Chi era Abramo prima della chiamata
Prima di Genesi 12, Abramo — ancora chiamato Abram a questo punto — è semplicemente un altro nome in una genealogia: il figlio di Terac, vivente a Carran, parte di una famiglia e di una cultura senza alcuna particolare pretesa di santità. Nulla nel testo lo distingue come eccezionale. Questo fa parte del senso di ciò che accade dopo: la chiamata non arriva a qualcuno che se la sia guadagnata con un precedente atto di grandezza. Arriva semplicemente.

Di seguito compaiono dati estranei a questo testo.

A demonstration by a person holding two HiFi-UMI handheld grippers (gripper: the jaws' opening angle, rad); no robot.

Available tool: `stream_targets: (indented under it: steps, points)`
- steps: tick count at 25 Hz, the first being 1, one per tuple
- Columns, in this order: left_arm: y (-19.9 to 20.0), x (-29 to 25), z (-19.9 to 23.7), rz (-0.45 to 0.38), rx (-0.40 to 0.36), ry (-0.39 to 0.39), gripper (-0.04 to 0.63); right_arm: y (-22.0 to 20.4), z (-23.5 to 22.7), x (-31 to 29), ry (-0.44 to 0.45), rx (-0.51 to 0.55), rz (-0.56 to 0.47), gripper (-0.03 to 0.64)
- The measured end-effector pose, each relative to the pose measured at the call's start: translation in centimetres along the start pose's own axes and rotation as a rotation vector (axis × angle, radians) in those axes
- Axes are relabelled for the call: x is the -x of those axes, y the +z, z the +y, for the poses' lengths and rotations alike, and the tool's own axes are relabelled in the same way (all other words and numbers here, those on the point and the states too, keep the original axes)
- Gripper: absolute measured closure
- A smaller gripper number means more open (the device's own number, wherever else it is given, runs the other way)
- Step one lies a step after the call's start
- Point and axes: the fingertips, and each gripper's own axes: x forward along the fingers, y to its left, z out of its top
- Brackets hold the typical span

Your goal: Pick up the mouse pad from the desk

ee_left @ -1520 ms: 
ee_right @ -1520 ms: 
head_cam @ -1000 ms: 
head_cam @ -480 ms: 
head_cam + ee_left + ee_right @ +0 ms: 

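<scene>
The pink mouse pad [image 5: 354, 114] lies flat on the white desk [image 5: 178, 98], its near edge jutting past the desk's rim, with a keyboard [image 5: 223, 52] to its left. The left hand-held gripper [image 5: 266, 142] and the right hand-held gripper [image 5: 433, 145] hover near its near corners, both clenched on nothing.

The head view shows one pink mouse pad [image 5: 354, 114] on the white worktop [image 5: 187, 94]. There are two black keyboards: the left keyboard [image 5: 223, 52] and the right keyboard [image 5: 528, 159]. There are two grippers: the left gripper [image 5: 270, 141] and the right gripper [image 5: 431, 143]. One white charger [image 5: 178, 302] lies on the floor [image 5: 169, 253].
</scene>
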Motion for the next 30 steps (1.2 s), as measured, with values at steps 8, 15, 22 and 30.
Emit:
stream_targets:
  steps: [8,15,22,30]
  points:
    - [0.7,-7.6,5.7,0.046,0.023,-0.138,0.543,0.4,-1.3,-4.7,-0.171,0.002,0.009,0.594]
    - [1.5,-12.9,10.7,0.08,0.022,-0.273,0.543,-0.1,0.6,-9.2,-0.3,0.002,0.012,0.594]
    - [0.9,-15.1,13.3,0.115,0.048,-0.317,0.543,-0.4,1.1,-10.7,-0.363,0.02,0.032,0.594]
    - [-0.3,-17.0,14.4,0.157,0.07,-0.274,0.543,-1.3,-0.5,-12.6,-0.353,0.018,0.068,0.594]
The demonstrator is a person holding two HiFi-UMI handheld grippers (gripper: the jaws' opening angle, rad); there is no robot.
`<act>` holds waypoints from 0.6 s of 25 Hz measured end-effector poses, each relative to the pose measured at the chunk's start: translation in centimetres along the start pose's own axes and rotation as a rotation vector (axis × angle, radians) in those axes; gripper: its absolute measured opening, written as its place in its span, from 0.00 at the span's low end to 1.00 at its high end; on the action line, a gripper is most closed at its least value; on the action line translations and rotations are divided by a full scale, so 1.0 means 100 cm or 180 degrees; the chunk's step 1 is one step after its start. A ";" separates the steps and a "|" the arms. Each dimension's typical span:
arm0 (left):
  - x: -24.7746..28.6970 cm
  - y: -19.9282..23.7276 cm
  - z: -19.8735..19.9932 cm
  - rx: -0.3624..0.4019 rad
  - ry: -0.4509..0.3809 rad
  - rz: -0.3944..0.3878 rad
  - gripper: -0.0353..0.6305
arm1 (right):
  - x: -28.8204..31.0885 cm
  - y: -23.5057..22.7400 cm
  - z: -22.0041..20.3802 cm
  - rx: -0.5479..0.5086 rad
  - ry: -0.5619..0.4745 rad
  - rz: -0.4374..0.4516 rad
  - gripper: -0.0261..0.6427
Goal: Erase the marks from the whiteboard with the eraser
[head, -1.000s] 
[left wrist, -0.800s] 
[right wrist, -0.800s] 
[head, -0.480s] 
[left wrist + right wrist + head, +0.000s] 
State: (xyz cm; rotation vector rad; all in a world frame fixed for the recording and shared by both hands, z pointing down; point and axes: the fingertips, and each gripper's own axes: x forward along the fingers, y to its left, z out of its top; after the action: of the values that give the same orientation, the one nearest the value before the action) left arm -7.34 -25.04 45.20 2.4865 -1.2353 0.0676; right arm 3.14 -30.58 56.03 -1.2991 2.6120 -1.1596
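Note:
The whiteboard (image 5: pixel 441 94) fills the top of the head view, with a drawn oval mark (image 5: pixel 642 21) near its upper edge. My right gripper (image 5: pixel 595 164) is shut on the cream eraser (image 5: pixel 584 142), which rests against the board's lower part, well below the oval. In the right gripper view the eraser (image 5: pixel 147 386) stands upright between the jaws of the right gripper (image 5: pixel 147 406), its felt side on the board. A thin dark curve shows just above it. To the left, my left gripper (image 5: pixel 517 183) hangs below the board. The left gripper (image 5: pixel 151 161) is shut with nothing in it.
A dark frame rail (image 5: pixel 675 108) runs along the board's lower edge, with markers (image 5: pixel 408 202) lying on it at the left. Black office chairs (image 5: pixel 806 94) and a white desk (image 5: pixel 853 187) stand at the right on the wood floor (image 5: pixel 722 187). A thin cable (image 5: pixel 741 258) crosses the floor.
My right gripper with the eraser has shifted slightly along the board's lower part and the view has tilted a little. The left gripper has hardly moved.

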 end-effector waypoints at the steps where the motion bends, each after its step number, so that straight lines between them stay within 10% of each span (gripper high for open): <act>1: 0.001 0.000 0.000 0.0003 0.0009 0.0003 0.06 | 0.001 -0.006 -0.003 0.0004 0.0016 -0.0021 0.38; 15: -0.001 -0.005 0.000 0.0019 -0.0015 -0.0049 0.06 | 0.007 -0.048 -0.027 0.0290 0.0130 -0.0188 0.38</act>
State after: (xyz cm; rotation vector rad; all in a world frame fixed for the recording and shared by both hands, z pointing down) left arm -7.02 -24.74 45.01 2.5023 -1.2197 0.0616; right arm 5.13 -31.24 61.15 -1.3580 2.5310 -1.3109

Pieter Lastman, "Il viaggio di Abramo verso Canaan," 1614 — di pubblico dominio.
Cosa chiese Dio, e cosa costò
L'istruzione è specifica, e si intensifica: "Va' via dal tuo paese, dai tuoi parenti e dalla casa di tuo padre, e va' nel paese che io ti mostrerò" (Genesi 12:1, Nuova Riveduta 2006). Paese, poi parenti, poi famiglia — ogni frase amplia la portata di ciò che si chiede ad Abramo di lasciare, e la destinazione viene deliberatamente omessa. Non gli viene data una mappa, solo una direzione e una promessa: "io farò di te una grande nazione, ti benedirò e renderò grande il tuo nome e tu sarai fonte di benedizione. Benedirò quelli che ti benediranno e maledirò chi ti maledirà, e in te saranno benedette tutte le famiglie della terra" (Genesi 12:2-3, Nuova Riveduta 2006). Genesi registra la sua risposta in un'unica frase spoglia: "Abramo partì, come il Signore gli aveva detto... Abramo aveva settantacinque anni quando partì da Carran" (Genesi 12:4, Nuova Riveduta 2006). Nessuna trattativa, nessuna esitazione registrata — solo un uomo abbastanza vecchio da sapere esattamente cosa stava lasciando, che lo fa comunque.

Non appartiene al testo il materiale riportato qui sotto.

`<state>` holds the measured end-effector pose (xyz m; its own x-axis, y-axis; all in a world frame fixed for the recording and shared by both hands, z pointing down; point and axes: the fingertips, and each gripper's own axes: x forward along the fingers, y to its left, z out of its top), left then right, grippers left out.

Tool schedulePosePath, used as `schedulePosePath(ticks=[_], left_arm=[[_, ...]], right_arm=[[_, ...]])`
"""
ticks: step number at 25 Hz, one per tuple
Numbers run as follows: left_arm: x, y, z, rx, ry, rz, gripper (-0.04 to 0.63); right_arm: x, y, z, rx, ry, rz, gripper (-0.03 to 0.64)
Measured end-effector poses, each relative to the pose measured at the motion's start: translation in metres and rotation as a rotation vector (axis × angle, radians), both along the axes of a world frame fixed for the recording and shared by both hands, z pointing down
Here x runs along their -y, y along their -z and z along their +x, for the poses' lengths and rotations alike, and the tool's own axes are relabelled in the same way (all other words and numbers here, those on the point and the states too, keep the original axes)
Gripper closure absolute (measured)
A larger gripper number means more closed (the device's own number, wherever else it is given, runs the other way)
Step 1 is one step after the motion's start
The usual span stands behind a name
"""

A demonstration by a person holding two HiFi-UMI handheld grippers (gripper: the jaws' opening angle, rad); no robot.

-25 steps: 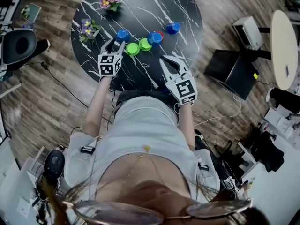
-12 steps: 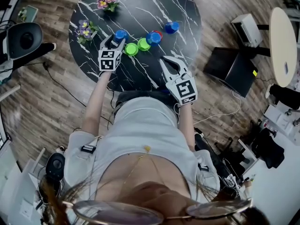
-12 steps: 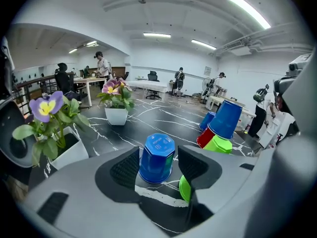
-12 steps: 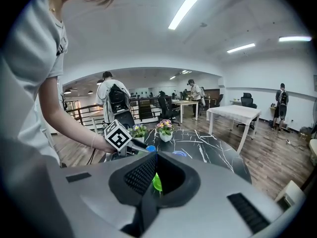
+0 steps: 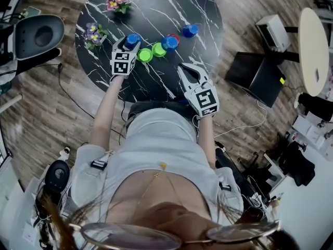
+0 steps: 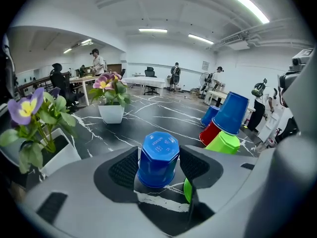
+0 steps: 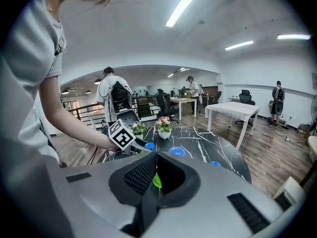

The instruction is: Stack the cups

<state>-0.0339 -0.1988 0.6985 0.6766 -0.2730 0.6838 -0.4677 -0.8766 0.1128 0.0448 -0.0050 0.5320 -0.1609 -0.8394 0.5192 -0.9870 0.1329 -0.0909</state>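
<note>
On the black marble table [image 5: 156, 4] stands a blue cup [image 5: 132, 37], upside down. My left gripper [image 5: 129, 44] straddles it. In the left gripper view this blue cup [image 6: 158, 150] sits between the pads of the left gripper [image 6: 158, 175], whose jaws have just been opening and stand open, not pressing on it. To its right are two green cups [image 5: 145, 54] [image 5: 159, 49], a blue cup on a red one [image 5: 170, 41] and a further blue cup [image 5: 190, 30]. My right gripper [image 5: 186, 68] hovers shut and empty near the table's front edge.
Two flower pots [image 5: 118, 1] [image 5: 95, 31] stand at the table's left and back, close to the left gripper; the nearer pot [image 6: 37, 138] is just left of the jaw. An office chair [image 5: 36, 35] is to the left of the table and a black box [image 5: 255, 79] to the right.
My left gripper has moved forward and down, and its jaws have spread, so the blue cup now stands between them. The right gripper has stayed put.
</note>
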Motion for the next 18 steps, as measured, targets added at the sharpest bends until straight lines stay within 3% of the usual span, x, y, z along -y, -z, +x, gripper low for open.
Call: schedulePosePath(ticks=[18], left_arm=[[0.005,0.014,-0.002,-0.016,0.007,0.022,0.342]], right_arm=[[0.004,0.001,0.001,-0.007,0.018,0.006,0.598]])
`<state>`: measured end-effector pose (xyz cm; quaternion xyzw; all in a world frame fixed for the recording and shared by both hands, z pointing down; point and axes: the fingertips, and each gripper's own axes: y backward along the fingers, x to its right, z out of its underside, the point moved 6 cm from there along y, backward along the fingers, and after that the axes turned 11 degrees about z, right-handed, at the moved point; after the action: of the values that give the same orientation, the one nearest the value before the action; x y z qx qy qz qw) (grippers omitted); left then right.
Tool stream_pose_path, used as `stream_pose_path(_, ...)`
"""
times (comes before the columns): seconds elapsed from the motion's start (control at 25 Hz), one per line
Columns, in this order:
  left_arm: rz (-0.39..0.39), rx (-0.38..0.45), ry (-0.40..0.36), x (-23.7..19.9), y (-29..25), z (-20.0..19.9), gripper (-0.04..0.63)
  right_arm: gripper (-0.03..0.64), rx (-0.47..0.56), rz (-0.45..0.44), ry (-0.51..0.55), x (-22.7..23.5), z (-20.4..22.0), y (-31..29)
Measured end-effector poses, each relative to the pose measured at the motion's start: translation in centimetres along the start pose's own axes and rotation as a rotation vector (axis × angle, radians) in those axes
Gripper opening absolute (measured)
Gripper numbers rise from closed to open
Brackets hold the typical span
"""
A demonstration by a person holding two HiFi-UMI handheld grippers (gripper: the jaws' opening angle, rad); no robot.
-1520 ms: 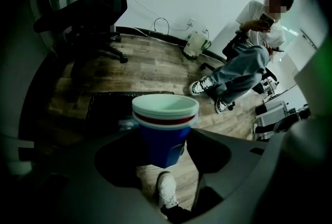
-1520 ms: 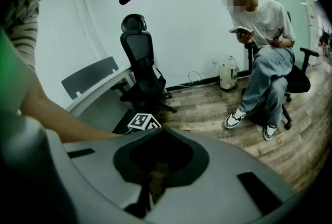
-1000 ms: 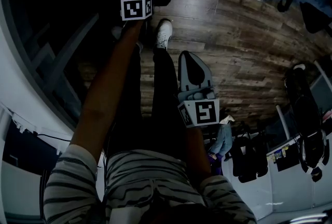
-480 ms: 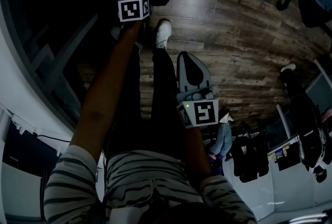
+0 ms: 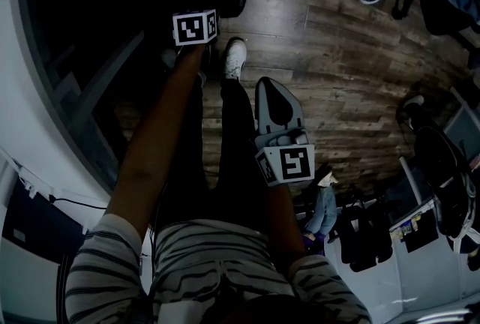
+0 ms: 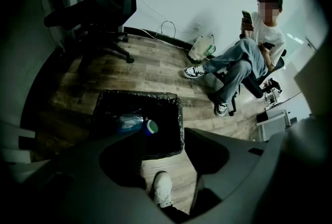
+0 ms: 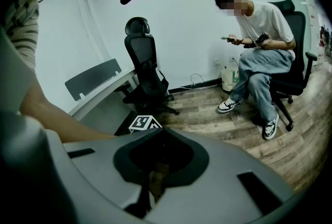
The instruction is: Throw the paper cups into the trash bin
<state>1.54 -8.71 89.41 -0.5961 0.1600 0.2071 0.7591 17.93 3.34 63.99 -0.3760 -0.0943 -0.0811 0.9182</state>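
Left claw [image 6: 163, 137]: jaws apart and closing, nothing between them; it hangs above the bin.
Right claw [image 7: 163, 129]: jaws together, empty; in the head view it sits at 5 o'clock from the left claw.
Square black bag-lined trash bin [image 6: 137, 94]: stands on the brown wooden plank floor [image 6: 155, 70].
Green-rimmed paper cup [image 6: 151, 126]: lies inside the bin, slightly toward 3 o'clock of its middle, beside a bluish item I cannot identify.
White shoe [image 6: 162, 186]: at the bin's 6 o'clock.
Seated person [image 6: 244, 57]: at the bin's 2 o'clock, well apart.
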Motion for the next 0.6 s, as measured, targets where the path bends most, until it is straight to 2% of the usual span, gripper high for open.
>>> stream_pose_path(0.6, 0.002, 0.069, -0.031, 2.3, 5.7, -1.7, 0.158, 0.009, 0.072, -0.015, 0.026, -2.2, -3.5, 2.2)
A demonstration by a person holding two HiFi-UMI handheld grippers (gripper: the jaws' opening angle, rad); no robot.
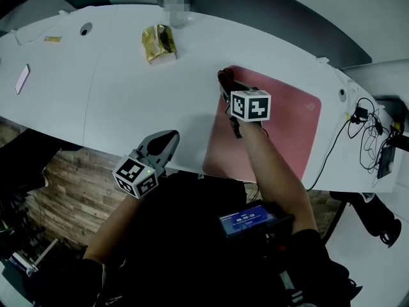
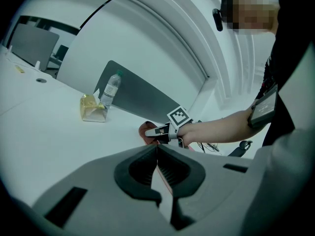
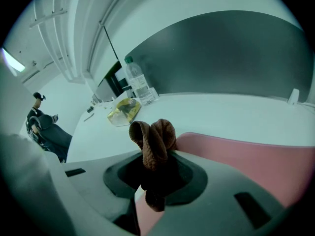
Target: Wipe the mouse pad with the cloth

Perché questo singolo momento regge tutto ciò che segue
Quasi ogni grande alleanza nel resto della Bibbia si riferisce a questa. Le promesse di Dio a Isacco, a Giacobbe, alla nazione di Israele al Sinai, e alla linea reale di Davide sono tutte presentate come continuazioni di ciò che iniziò con Abramo in Genesi 12. L'apostolo Paolo indicherà più tardi proprio questo episodio per sostenere che la giustizia viene dalla fede piuttosto che dalla stretta osservanza della legge, poiché ad Abramo fu accreditata giustizia per aver confidato nella promessa decenni prima che esistesse alcuna legge da seguire. L'ebraismo, il cristianesimo e l'islam nominano tutti Abramo come figura fondatrice della fede proprio per questo motivo — un singolo atto di fiducia a cui il resto della storia non smette mai di riferirsi.

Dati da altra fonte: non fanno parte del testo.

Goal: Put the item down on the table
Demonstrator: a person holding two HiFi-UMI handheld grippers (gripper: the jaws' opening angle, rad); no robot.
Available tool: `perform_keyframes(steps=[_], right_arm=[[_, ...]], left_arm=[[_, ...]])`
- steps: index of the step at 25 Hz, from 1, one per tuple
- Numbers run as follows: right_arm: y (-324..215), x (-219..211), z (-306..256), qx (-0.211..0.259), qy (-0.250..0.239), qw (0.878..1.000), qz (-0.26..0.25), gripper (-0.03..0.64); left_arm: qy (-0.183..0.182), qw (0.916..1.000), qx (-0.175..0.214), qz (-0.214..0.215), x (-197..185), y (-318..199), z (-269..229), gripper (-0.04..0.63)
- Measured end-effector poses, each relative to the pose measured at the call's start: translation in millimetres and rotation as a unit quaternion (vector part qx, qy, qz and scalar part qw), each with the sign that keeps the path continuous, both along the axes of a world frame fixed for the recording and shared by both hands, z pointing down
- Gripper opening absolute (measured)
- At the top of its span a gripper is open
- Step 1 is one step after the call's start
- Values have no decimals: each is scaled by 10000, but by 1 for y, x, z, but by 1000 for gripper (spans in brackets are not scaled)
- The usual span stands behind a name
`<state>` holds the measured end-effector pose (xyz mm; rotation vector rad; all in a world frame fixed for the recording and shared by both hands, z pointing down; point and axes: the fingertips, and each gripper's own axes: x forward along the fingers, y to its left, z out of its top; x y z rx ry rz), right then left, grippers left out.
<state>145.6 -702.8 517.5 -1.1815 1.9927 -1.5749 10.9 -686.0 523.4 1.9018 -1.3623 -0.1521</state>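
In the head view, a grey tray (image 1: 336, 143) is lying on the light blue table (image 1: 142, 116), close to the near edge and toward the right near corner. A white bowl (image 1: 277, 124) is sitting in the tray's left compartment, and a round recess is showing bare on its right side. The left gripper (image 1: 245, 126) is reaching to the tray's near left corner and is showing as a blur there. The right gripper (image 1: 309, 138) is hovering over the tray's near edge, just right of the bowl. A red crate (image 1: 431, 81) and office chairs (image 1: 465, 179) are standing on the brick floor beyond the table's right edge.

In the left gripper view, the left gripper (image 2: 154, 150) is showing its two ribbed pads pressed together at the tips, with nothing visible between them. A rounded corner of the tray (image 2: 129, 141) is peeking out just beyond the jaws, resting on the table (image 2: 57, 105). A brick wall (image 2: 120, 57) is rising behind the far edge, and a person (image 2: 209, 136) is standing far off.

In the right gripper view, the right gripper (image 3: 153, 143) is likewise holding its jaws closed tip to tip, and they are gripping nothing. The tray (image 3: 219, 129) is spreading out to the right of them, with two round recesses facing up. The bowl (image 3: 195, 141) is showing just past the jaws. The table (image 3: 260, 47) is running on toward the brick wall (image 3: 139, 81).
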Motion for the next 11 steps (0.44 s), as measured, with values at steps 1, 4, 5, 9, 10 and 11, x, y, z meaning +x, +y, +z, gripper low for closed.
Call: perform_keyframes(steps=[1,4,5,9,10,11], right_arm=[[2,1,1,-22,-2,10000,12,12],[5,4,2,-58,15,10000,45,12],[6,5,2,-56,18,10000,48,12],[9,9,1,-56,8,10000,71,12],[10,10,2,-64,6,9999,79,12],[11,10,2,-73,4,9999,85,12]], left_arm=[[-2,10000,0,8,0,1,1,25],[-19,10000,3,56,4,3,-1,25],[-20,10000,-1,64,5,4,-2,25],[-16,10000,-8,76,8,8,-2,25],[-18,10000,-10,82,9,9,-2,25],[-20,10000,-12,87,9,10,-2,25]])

Iconografia e come viene rappresentata la storia
L'arte cristiana mostra tipicamente questa storia come un viaggio già in corso: Abramo, sua moglie Sara, suo nipote Lot, e la loro casa che si muove lungo una strada con greggi, asini e beni, spesso guardando indietro verso la terra che lasciano anche mentre procedono. È un'immagine deliberatamente domestica piuttosto che miracolosa — niente roveto ardente, niente mare diviso — perché il senso della storia non fu mai lo spettacolo. Fu la disponibilità a camminare.